Applications in Secondary Sector

Machine Learning applications in Secondary Sector-Part 2

Posted on Posted in Machine Learning

This blog includes machine learning applications in Secondary Sector which is a continuation of the last blog post.

Detailed below are some more machine learning applications in Secondary Sector:

Construction

Construction, engineering and management use artificial neural networks through predicting risk and optimization, classification and choice of resources. Some examples are training neural networks to study basic soil properties from a dataset of different cohesive soils from various location and solving engineering design and image recognition by pattern recognition .

Food Processing Industry

An example of machine learning in food processing industry is broiler industry in Iran. Iran is one of the top 10 producers of chicken meat in the world and uses machine learning for making models of important environmental trends such as prices of maize, soybean to predict the cost of chicken meat and product supply chain. The trade ministry regulates the market in case of deviations to give food and save jobs.

Shipbuilding

Machine learning techniques such as non-linear optimization, hierarchical cluster analysis and principal part analysis estimate costs, for example, The North Atlantic Treaty Organisation (NATO) estimated the cost of amphibious assault ships in Netherland .

Breweries

Due to the process involving a use of living organisms and biological raw materials it is difficult to set up control in drink’s industry. Daily measurements assist monitoring the process and keep it to a desired course of fermentation.  Neural networks provide a mechanism to help monitor and control fermentation. Also, reliable predictors lead to fewer measurements and early warnings to make corrective actions.
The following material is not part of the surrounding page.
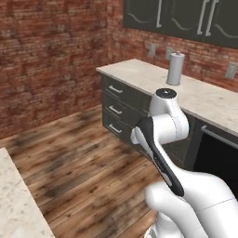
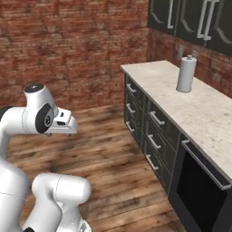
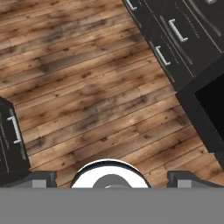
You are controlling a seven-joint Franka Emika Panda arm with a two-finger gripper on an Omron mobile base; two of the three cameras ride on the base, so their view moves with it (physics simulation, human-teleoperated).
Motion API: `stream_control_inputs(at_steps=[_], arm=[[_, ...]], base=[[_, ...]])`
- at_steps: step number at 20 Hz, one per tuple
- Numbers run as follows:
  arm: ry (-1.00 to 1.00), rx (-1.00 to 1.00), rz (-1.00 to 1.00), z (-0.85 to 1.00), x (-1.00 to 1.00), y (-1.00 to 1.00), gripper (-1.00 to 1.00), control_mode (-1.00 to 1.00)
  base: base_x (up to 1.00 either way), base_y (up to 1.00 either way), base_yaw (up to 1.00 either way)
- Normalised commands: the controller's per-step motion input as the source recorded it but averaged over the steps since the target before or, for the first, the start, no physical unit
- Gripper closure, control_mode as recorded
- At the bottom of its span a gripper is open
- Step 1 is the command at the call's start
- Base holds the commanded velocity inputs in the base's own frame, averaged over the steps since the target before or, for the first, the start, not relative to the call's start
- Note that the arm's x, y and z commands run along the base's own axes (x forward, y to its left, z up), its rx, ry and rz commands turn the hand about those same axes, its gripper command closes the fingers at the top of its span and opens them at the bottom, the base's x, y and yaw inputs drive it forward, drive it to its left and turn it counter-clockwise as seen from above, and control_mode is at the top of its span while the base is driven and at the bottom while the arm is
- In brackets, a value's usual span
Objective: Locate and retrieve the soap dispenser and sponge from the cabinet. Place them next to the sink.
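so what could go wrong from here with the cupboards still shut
1. The wall cupboard doors are closed, so the soap and sponge can't be seen; the arm may open the wrong door.
2. A paper towel roll stands upright on the counter below those doors; reaching up past it could knock it over.
3. The gripper points down at the wooden floor, jaws wide, far from the cupboard, so a big swing near the drawers could clip them.
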Motion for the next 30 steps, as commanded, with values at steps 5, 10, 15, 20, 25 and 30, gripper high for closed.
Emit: stream_control_inputs(at_steps=[5,10,15,20,25,30], arm=[[0.0,0.0,0.0,0.0,0.0,0.0,-1.0,1.0],[0.0,0.0,0.0,0.0,0.0,0.0,-1.0,1.0],[0.0,0.0,0.0,0.0,0.0,0.0,-1.0,1.0],[0.0,0.0,0.0,0.0,0.0,0.0,-1.0,1.0],[0.0,0.0,0.0,0.0,0.0,0.0,-1.0,1.0],[0.0,0.0,0.0,0.0,0.0,0.0,-1.0,1.0]], base=[[0.36,0.28,-0.34],[0.35,0.29,-0.36],[0.35,0.27,-0.36],[0.3,0.2,-0.4],[0.27,0.18,-0.41],[0.19,0.12,-0.43]])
The relationship between flavours and sensory perception model predict flavour of certain types of beer.

Energy Utilities

Machine learning can help demand side management by reducing computation time and predicting energy consumption. Networks identify faults through pattern recognition and efficient data analysis. It also helps in diagnosing performance by identifying issues in electrical equipment and address fluctuation in power generation. An example using machine learning is a California-based firm called App Orchard which performs analysis using simple natural language query to manage transmission and workforce.

Metal Working

Artificial neural networks help manufacturability exploration, process planning, and die design. Finite element methods find out the non-linear relationship between design and input parameters. Analysis and modelling of metal-cutting process determine ideal response values and, therefore, increasing the product’s quality and life of the tools being used.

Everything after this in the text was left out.